● **EXERCISE**: Reproduce the data below in full and exclude every picture.
──────── DATASET SECTION
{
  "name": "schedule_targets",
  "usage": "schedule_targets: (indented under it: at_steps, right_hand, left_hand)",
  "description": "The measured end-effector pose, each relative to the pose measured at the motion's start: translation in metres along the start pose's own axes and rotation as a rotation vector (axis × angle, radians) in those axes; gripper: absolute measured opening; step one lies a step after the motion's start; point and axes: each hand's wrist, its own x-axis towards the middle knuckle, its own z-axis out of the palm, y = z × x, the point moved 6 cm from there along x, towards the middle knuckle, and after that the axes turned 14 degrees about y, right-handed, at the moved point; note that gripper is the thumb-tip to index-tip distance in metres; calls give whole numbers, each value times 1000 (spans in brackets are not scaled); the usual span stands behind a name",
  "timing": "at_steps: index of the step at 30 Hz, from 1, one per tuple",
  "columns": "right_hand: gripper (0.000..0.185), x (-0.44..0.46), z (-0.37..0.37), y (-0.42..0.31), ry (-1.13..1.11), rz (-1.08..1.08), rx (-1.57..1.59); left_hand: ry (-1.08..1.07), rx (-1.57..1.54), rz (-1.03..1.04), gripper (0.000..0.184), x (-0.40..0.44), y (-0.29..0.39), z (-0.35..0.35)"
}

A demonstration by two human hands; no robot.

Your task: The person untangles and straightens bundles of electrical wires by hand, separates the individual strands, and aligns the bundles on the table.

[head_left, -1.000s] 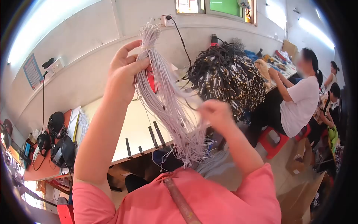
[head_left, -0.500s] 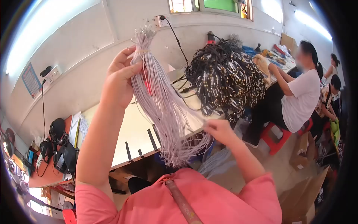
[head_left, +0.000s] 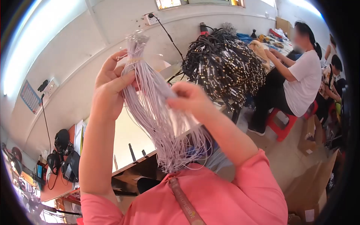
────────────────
● **RESPONSE FOR THIS EXERCISE**:
{
  "name": "schedule_targets",
  "usage": "schedule_targets: (indented under it: at_steps, right_hand, left_hand)",
  "description": "The measured end-effector pose, each relative to the pose measured at the motion's start: translation in metres along the start pose's own axes and rotation as a rotation vector (axis × angle, radians) in those axes; gripper: absolute measured opening; step one lies a step after the motion's start; point and axes: each hand's wrist, its own x-axis towards the middle knuckle, its own z-axis out of the palm, y = z × x, the point moved 6 cm from there along x, towards the middle knuckle, and after that the axes turned 14 degrees about y, right-handed, at the moved point; note that gripper is the thumb-tip to index-tip distance in metres; calls give whole numbers, each value times 1000 (spans in brackets are not scaled); the usual span stands behind a name",
  "timing": "at_steps: index of the step at 30 Hz, from 1, one per tuple",
  "columns": "right_hand: gripper (0.000..0.185), x (-0.44..0.46), z (-0.37..0.37), y (-0.42..0.31), ry (-1.13..1.11), rz (-1.08..1.08), rx (-1.57..1.59); left_hand: ry (-1.08..1.07), rx (-1.57..1.54), rz (-1.03..1.04), gripper (0.000..0.184), x (-0.40..0.44), y (-0.29..0.39), z (-0.35..0.35)"
}

A demonstration by two human hands; no robot.

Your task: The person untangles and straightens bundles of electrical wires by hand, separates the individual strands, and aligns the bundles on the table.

[head_left, -1.000s] 
[head_left, -0.500s] 
[head_left, +0.000s] 

Output for the exercise is now complete.